The reason Oliver probably didn’t want to share Morley’s full comments was because what the show was claiming was apparently a lie. According to the filing, the below comment was what got chopped up by Oliver’s producers, and which “was in reference to the average individual who is independently mobile but may not wipe perfectly—not someone who is wearing diapers or otherwise laying in their own bowel movements”:
In certain cases, yes, with the patient with significant comorbidities, you would want to have someone wiping them and getting the feces off.

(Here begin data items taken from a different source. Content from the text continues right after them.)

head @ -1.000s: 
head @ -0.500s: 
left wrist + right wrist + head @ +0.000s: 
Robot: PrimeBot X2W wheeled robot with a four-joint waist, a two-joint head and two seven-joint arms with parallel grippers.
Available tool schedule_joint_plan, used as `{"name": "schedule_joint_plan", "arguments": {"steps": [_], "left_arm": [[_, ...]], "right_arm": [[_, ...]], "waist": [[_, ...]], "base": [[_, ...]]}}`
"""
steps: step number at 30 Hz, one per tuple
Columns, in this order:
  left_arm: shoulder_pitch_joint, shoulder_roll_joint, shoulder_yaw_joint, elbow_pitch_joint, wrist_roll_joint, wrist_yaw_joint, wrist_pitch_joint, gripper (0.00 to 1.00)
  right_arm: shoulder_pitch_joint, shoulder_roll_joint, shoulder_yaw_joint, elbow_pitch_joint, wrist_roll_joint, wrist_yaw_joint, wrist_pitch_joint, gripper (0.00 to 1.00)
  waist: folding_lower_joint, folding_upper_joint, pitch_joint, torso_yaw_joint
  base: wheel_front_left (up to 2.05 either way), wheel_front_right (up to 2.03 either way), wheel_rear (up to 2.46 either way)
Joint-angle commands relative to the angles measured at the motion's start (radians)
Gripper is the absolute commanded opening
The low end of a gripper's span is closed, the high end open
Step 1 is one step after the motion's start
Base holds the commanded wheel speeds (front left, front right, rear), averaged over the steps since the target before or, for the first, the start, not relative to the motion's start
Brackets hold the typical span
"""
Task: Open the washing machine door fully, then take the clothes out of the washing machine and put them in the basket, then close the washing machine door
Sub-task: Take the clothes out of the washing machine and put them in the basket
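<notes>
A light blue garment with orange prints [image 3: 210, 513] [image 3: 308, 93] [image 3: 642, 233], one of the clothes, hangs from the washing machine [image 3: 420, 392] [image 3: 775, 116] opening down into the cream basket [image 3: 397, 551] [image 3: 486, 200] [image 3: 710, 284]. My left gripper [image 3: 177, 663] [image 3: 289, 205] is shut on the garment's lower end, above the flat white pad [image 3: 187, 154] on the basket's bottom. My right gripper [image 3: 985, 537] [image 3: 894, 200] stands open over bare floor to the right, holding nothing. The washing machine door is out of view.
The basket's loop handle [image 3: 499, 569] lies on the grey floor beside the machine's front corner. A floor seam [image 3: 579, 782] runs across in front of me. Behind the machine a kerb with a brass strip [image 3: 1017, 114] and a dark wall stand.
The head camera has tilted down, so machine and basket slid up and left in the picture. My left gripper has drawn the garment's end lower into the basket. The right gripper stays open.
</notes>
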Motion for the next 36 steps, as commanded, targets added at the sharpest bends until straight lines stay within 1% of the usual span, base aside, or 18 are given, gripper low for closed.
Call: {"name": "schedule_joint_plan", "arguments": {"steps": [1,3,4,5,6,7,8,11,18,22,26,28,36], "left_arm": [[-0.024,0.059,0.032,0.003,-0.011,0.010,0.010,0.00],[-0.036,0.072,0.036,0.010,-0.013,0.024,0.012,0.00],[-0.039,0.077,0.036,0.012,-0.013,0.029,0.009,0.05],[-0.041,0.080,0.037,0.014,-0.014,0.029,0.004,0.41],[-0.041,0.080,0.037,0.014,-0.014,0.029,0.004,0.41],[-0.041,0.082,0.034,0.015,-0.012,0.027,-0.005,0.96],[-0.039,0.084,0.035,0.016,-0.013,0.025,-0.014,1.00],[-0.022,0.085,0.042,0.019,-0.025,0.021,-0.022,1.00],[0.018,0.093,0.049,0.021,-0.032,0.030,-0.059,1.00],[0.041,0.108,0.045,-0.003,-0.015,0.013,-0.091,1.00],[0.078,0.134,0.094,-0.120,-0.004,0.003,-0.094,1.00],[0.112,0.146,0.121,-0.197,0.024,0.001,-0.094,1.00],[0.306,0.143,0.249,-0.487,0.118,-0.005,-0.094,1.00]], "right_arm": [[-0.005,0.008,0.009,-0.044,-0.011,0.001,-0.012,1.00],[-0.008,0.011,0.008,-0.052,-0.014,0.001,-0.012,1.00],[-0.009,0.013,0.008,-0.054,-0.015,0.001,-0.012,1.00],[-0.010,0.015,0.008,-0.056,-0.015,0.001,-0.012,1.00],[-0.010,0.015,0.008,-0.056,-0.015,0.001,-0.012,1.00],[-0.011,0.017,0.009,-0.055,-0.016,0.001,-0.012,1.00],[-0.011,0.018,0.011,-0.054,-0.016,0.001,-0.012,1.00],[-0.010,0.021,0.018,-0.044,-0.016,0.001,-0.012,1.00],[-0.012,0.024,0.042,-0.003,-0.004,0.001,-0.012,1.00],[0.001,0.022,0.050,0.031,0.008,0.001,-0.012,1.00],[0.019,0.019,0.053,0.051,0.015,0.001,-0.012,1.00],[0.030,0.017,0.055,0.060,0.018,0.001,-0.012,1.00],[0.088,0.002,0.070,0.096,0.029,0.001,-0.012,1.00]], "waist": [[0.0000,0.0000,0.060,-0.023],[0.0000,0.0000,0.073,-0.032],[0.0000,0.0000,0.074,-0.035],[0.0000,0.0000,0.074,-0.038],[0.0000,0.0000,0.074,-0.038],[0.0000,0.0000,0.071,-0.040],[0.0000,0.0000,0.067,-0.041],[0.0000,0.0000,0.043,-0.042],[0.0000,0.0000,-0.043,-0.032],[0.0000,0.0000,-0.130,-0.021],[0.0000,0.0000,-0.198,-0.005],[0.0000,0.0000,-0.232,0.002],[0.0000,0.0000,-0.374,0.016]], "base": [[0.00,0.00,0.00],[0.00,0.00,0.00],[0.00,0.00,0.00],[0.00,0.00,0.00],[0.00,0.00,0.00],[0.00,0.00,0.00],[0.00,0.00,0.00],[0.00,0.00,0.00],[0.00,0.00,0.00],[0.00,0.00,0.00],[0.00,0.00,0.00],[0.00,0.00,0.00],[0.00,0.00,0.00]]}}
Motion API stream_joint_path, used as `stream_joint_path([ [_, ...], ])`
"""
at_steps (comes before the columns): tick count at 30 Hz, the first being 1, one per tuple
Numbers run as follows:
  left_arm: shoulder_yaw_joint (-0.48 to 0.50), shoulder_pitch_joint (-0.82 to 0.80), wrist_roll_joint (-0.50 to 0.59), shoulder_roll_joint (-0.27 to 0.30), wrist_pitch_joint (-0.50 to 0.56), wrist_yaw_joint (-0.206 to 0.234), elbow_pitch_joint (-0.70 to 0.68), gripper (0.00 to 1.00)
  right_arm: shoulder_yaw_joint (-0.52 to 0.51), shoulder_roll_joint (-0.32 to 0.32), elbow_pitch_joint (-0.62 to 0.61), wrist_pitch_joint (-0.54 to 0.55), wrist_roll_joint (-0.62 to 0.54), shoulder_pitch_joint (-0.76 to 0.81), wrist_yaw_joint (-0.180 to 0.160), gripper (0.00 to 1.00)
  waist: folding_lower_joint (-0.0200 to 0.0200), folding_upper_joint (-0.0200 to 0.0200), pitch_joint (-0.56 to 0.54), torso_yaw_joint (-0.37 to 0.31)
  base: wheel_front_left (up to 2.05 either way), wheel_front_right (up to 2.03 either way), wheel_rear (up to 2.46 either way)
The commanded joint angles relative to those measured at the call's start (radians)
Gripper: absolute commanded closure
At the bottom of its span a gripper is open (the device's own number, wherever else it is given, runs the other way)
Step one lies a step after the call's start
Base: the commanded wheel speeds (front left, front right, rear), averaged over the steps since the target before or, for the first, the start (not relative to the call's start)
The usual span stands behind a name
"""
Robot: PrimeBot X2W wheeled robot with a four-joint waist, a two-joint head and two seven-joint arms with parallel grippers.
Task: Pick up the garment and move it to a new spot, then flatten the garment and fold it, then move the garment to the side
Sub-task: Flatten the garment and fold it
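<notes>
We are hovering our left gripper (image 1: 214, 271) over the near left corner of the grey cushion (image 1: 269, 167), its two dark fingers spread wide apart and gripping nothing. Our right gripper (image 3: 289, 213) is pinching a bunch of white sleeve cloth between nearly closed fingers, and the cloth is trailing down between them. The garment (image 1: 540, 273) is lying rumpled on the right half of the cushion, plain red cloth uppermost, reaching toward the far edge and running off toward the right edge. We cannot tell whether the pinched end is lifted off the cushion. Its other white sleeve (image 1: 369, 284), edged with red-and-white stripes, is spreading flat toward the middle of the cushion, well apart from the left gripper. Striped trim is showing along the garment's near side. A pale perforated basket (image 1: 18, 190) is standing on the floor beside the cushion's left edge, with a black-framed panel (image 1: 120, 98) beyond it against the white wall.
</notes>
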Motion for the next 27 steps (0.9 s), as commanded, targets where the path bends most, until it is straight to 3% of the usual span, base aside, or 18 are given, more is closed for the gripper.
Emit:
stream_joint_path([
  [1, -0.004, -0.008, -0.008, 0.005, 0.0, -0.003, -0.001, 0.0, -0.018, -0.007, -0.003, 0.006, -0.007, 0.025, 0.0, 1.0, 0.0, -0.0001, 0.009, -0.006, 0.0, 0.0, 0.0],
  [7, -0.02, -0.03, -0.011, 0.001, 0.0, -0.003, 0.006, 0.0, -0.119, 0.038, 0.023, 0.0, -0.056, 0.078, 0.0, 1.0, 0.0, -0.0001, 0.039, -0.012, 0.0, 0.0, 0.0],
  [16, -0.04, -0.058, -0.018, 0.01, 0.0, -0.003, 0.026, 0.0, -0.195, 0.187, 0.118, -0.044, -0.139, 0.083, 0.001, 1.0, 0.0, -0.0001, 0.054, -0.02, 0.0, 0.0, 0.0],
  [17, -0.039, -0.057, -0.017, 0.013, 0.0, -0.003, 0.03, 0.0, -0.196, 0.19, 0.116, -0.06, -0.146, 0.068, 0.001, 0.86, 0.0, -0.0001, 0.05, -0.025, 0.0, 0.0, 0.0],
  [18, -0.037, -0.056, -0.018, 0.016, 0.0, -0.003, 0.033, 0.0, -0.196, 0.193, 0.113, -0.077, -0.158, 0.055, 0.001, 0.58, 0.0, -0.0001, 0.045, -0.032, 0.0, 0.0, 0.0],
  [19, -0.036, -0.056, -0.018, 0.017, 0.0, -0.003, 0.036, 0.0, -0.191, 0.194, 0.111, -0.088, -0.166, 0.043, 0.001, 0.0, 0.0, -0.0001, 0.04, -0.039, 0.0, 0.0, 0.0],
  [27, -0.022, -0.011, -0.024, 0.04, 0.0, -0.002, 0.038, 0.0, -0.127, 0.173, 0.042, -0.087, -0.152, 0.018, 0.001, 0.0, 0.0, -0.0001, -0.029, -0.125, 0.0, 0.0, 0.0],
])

But like I said, people have bowel movements every day where they don’t completely clean themselves and we don’t fuss over too much. People are allowed to be dirty. It’s when the dirty and the feces and the urine interfere with, you know, medical safety, like in someone who has concomitant comorbidities that you worry, but not in this specific case. I would allow him to be a little dirty for a couple days.
Elsewhere in Morley’s testimony, he explained why cleaning an immobile patient was so necessary for their wellbeing:
If feces were left on the skin for an extended period of time in someone that’s totally immobile, you can get significant skin breakdown. But if feces are left on the skin for several hours, or even a day, and the feces are removed the next day in someone that’s mobile and is not confined to a bed, then it would just be a matter of washing the feces off.
The filing notes that the hiring reaffirmed Morley’s chosen course of care as completely legal, contrary to Oliver’s suggestion.
Dr. Morley was contacted by a producer prior to the airing of the show; when he asked them if they had the full hearing available to them, they confirmed it him.
As spelled out in the filing, Oliver’s producers knew that the “Actual Patient” Morley was talking about in the hearing (name omitted from the filing for confidentiality) bore no resemblance to Louis’s situation:
Defendants knew, contradicted, and otherwise failed to disclose that Louis was not “similar” to the Actual Patient in any material sense.
(…)
Defendants knew, contradicted, and otherwise failed to disclose that that the Actual Patient was not confined to a wheelchair, was not incontinent, did not wear diapers, independently toilet transferred, was independently mobile, could change his or her own clothes, bathed him or herself, and did not require in-home diaper changing or assistance to bathe generally.
Arguing that actual malice existed in the case (something needed for a punitive damages reward), Morley partially pointed to the manipulation of his quote:
Defendants additionally published the False and Defamatory Statements and Meanings negligently and with actual malice because they manipulated the sole source quote attributed to Dr. Morley to make it mean something it did not mean and otherwise manipulated the evidence and context to make it seem condemnatory, when it was not.
Morley was demanding a jury trial and the damage were “an amount to be determined.”